Puchades volvió un momento la cabeza, miró de reojo y en seguida tornó a su posición.

– María, por favor -suplicó Alicia sin mucha convicción.

– En treinta años… en treinta años… en treinta años -decía María con terquería infantil- no tuvo tiempo de avisarme… ¿Usted lo cree, Plinio? Ahora ya, ¿para qué? Mire, Manuel, mire mi cara llena de arrugas… ¿Dónde voy ya? -gritó de pronto con un énfasis dramático-. ¡Los hijos que yo pensaba! -y cayó de bruces sobre la mesa llorando con una bronca, oscura y hondísima congoja de… treinta y cuatro años.

Plinio interrogó con la mirada a Alicia. Y ésta se limitó a encoger los hombros como diciendo: «Pobre, es natural… No es como yo». Luego puso la mano sobre la cabeza de María:

– Tranquilízate, Mary… tranquilízate. Nunca es demasiado tarde-

Pero María se incorporó con los ojos duros, inundada de lágrimas, la boca apretada de rabia, y dijo con una voz destempladísima, chillona, casi ridicula, mirando la espalda de Puchades:

– Manolo, júramelo, ¡júramelo por tus muertos!, que nunca la quisiste. Que fue ella. ¡Que fue ella, a la fuerza! Júramelo…

El hombre no contestó. No se volvió. Se limitó a poner ambas manos sobre los vidrios del ventanuco con sorda desesperación, como tal vez hizo miles de veces para expresar su impotencia durante treinta años.

– Por favor, María, ¡cálmate! -gritó Alicia incorporándose también, intentando sentarla-. Por la memoria de nuestros padres, cálmate.

Pero la pobre María, tan menuda, tan pelirroja, sacaba una energía tensa, invencible.

– Júramelo!

Puchades seguía inmóvil.

Alicia la tomó entre sus brazos, y llorando, desesperada también, empezó a acariciarla, a besarle la frente:

– Mary, por mamá te lo pido. Anda, cálmate, Mary… Mary… mi hermanita.

Y la besaba con tanta ternura, con lágrimas tan dolorosas, que Plinio sintió la garganta seca y los ojos húmedos.

– Mary… Mary… por mamá te lo pido. ¿Qué importa todo…? Tú y yo, como siempre, en nuestra casa, en la casa de nuestra vida, de nuestros muertos.

Hubo un momento en que se ablandó la tensión de María y suavemente se abrazó a su hermana. Permanecieron unos segundos así, llorando, con sus cabellos rojicanos mezclados, los tejidos de sus vestidos iguales, mezclados; sus caritas pimentonas mezcladas, sus acordes sollozos al unísono.

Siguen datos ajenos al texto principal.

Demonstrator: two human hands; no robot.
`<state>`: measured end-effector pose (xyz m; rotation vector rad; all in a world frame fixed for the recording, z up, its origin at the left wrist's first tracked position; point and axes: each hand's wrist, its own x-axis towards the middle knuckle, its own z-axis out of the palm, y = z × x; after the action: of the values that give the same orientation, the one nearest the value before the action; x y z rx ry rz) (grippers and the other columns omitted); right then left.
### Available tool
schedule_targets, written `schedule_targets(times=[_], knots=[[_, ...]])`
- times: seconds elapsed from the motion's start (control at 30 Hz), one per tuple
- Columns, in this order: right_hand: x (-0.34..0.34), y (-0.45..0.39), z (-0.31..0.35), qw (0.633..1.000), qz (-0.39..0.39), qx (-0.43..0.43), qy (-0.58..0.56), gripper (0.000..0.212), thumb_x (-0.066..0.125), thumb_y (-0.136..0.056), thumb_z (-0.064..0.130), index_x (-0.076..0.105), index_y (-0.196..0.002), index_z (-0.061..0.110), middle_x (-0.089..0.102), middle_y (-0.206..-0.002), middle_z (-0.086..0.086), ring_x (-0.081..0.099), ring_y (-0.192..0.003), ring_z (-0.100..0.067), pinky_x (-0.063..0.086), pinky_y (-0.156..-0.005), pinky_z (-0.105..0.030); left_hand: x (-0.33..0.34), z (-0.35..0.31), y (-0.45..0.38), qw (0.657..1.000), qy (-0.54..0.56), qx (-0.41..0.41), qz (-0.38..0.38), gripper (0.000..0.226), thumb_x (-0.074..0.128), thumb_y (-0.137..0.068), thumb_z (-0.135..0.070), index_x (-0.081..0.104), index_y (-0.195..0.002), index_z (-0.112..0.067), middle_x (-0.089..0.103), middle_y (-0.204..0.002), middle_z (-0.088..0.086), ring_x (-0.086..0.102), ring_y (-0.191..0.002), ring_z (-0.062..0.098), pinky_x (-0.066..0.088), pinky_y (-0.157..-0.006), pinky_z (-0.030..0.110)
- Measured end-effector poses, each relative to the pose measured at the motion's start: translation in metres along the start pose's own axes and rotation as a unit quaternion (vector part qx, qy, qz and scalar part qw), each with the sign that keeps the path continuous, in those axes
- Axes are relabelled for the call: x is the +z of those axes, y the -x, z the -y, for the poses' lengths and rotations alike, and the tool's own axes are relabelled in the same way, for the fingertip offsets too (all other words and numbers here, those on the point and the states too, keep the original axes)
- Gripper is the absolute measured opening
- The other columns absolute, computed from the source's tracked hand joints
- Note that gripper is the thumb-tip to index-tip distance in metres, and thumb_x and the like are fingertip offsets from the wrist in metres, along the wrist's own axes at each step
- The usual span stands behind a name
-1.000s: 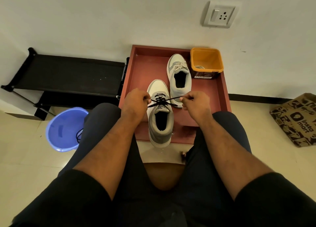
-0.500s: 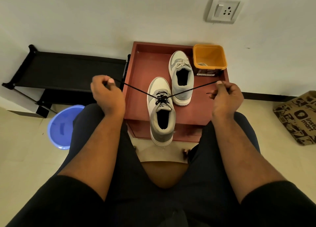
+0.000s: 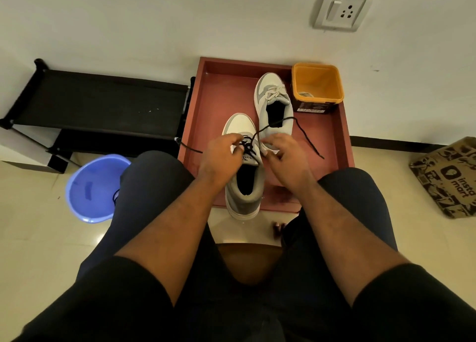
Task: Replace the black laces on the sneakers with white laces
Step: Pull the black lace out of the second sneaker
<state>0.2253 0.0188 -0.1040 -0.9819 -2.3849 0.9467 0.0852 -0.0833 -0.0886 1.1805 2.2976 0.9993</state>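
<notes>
Here, the person sits with both hands over the near sneaker (image 3: 242, 176), which stands on the red tray (image 3: 213, 104) with its heel over the tray's near edge. The left hand (image 3: 221, 153) has its fingers curled at the black lace (image 3: 248, 148) by the shoe's upper eyelets, seemingly pinching it. The right hand (image 3: 282, 152) hovers just right of the tongue with fingers bent; whether it has hold of the lace cannot be told. 1 loose end of the lace trails left past the tray's left wall, and the other arcs across the far sneaker's opening and drops onto the tray floor to the right. The far sneaker (image 3: 274, 97) lies farther back, already carrying a white lace (image 3: 275, 93). An orange tub (image 3: 318, 89) stands in the tray's far right corner, just beside that shoe. A blue basin (image 3: 95, 187) sits on the floor at the left, near a black rack (image 3: 98, 102). A printed paper bag (image 3: 448, 174) lies on the floor at the right.
</notes>
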Motion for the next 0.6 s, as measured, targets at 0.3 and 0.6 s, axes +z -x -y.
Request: schedule_targets(times=[0.3,0.6], knots=[[0.026,-0.008,0.0,0.983,0.051,0.133,-0.114,0.019,0.069,-0.086,0.022,0.072,-0.104,0.016,0.068,-0.104,0.0,0.063,-0.098,-0.013,0.051,-0.087,-0.027,0.005,0.005,-0.006,0.998,0.018,-0.031,0.052,0.026,0.073,-0.085,-0.02,0.072,-0.11,-0.011,0.069,-0.108,0.003,0.061,-0.099,0.013,0.042,-0.079,0.019],[0.03,-0.014,0.009,0.939,0.049,0.227,-0.253,0.015,0.06,-0.09,0.007,0.058,-0.08,0.019,0.058,-0.076,0.002,0.05,-0.065,-0.006,0.042,-0.059,-0.015,0.012,0.008,-0.009,0.997,-0.052,-0.039,0.034,0.012,0.057,-0.096,-0.026,0.062,-0.098,-0.015,0.053,-0.103,0.0,0.051,-0.087,0.013,0.038,-0.071,0.025]])
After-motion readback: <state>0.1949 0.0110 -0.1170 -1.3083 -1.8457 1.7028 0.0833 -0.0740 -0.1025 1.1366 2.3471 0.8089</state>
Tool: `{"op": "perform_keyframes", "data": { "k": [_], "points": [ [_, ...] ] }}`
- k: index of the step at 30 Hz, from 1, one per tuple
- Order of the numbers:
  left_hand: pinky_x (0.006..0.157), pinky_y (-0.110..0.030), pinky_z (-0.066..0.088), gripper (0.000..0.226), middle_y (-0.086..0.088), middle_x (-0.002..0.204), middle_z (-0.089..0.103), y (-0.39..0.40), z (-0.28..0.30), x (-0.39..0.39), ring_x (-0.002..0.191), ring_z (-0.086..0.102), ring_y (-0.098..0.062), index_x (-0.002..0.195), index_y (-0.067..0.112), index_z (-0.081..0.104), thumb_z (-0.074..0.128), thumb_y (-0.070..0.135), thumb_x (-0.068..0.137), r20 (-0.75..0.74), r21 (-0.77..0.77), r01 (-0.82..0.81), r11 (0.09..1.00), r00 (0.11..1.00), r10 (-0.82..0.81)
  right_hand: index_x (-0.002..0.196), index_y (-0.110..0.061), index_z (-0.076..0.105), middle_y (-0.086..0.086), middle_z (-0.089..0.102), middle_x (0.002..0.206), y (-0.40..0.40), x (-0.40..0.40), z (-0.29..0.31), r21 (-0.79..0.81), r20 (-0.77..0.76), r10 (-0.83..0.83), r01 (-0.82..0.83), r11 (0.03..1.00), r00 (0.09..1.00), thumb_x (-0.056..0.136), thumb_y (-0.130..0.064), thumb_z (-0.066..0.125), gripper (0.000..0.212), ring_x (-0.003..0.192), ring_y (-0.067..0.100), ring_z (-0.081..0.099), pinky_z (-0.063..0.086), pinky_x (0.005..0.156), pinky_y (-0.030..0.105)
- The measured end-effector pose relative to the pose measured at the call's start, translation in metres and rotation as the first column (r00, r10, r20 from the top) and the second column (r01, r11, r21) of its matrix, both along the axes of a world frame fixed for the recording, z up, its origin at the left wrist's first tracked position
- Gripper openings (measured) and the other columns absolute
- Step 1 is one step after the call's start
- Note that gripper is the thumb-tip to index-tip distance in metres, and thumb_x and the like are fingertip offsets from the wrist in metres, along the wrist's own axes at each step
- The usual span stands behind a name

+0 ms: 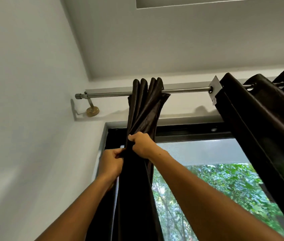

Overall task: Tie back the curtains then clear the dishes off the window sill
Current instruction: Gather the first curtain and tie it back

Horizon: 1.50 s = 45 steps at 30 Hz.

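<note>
Left hand [110, 162] gripping bunched dark curtain [143, 108], right hand [142, 145] clenched on it just above, metal rod [181, 91] overhead (second curtain [259, 119] at right), leafy window [216, 180] behind

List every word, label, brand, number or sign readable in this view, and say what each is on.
None can be read.
The white tag on the curtain rod, at the edge of the right curtain, shows no legible print.
The gathered left curtain, held by the left hand and right hand, carries no lettering.
The brass bracket is unmarked.
</note>
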<state>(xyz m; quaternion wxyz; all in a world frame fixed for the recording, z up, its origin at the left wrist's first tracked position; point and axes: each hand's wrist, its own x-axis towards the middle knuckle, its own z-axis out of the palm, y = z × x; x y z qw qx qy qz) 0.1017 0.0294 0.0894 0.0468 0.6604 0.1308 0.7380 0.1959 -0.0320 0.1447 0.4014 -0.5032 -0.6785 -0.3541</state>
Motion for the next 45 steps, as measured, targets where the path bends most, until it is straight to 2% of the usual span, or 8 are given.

Por fin consiguió volverla a su asiento y quedó a su lado de pie, acariciándole el pelo, intentando ponérselo en orden.

El hombre permanecía obstinadamente en su sitio. Plinio maquinalmente sacó el tabaco. El último sol entraba como una lanza rasando el ventano y daba al cuerpo de Puchades un halo sanguíneo.

Así estaban las cosas, cuando se abrió enérgicamente la puerta por donde llegó Plinio.

Aparecieron doña Remedios del Barón y su madre. Esta empuñaba una escopeta de dos cañones. Por primera vez se notaba en su cara cierto gozo, y regusto en sus ojos. La situación, o el abrazo con la escopeta, conseguían aquel alivio en su semblante esquinado y rencoroso. Plinio, más allá de la situación, sonreía para sus adentros ante las dos mujeres vestidas de calle, tan majas y con la escopeta de caza. La Barona estaba serena, aunque no sonreía, diplomática y melosa según su costumbre. La vieja encañonaba concretamente a Plinio.